Yes it was the "pish" and the "posh" that pulls it into the Wodehouse camp.
posted by Secret Life of Gravy at 8:07 AM on October 5, 2011


From there to the end, really. I didn't recognize it at first, and only realized that that's part of why I liked it so much on re-reading. But to use that as a takedown of someone in a newspaper column, as part of the public debate...that's pure Mencken.
posted by OmieWise at 8:10 AM on October 5, 2011


I'd be happy to have it both ways and say he channeled Wodehouse to, among other things, warn us of the terrible scourge of Friedman.
posted by COBRA! at 8:21 AM on October 5, 2011


Don't be so hard on Thomas.

With great Friedman comes great reprehensibilty.
posted by srboisvert at 9:52 AM on October 5, 2011 [2 favorites]


Wow, that Mencken column is exactly what I love about his writing. I don't have any idea what he was writing about. It surely must have been known by his contemporary audience. But now, it doesn't matter at all. All that matters is Mencken's panache. And that graf that OmieWise quoted? It violates all the rules. It's all run on sentences and splices, fragments and cliches, and it all works perfectly. This is a prime example of how to willfully break all the rules, for effect.

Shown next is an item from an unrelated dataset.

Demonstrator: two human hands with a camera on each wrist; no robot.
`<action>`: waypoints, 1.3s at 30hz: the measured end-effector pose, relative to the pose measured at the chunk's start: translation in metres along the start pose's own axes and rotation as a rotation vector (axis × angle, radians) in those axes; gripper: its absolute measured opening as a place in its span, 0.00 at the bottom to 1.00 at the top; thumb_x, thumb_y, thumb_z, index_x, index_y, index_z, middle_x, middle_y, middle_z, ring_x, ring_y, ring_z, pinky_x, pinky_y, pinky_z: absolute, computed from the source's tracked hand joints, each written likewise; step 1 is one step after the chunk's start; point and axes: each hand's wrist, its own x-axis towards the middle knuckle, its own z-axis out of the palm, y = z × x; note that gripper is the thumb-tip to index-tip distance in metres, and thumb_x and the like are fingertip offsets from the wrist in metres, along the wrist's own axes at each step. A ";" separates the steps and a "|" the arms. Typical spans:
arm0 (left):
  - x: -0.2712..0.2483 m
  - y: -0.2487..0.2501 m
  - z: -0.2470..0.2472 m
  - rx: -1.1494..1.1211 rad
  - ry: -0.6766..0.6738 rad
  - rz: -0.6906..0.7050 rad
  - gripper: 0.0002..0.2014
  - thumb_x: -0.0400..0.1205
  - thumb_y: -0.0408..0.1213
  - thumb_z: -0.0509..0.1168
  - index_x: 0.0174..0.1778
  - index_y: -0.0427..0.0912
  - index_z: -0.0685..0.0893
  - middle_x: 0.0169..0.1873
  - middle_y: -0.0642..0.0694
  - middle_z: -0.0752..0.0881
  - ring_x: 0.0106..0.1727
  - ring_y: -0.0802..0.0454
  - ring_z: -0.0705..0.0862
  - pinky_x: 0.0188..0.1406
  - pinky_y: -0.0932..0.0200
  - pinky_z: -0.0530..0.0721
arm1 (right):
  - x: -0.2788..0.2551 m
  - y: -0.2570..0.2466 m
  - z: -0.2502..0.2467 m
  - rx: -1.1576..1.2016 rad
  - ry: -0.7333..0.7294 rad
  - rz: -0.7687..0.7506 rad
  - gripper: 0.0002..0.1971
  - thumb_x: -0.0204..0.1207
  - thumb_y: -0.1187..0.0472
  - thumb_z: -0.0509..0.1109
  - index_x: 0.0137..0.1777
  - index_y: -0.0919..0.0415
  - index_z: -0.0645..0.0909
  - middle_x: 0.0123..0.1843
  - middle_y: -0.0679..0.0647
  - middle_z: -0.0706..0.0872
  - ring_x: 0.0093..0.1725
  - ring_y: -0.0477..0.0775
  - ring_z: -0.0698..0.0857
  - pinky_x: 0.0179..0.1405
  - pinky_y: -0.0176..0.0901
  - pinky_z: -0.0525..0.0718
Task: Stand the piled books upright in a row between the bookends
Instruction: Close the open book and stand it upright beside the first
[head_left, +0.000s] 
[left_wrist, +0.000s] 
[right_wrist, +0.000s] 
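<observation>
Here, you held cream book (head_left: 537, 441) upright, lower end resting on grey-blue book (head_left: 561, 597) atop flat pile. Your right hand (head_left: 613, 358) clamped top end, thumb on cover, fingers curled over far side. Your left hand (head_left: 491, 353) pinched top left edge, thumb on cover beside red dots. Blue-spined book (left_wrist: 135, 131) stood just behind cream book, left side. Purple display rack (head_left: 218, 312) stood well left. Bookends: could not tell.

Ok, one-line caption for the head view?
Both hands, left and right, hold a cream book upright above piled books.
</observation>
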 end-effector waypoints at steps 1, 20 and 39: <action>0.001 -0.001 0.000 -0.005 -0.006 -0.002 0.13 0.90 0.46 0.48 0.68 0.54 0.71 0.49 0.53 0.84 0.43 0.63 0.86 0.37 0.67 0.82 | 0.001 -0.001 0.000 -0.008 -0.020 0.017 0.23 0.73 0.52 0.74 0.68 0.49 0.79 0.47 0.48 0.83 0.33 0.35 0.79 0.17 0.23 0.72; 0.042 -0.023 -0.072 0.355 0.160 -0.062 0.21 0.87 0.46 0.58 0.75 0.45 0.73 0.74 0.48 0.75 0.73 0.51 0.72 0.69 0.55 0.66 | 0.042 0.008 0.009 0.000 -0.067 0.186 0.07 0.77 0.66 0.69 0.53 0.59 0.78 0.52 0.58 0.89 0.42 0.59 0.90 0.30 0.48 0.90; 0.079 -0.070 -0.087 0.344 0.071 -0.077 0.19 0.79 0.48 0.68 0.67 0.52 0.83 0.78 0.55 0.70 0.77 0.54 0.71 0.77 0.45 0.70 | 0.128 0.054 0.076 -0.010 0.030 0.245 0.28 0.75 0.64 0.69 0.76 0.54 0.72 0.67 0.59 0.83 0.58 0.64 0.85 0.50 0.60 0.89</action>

The writing is so good that it doesn't matter what he's writing about. I couldn't care less what Dr. Harding wrote, and Mencken is incapable of making me care. The pleasure of watching Mencken mutilate Harding is enough.

But now that Molly Ivins column is the other extreme. The writing is utterly plainspoken, but full of metaphors. The metaphors are emotional but not sentimental. We experience the event through the eyes of someone whose emotional response is so strong, we cannot help but bond with that person, through that event. I cried.
posted by charlie don't surf at 10:02 AM on October 5, 2011


Glad to see Royko made the cut, though I think his "Mary and Joe" would have been an even better choice.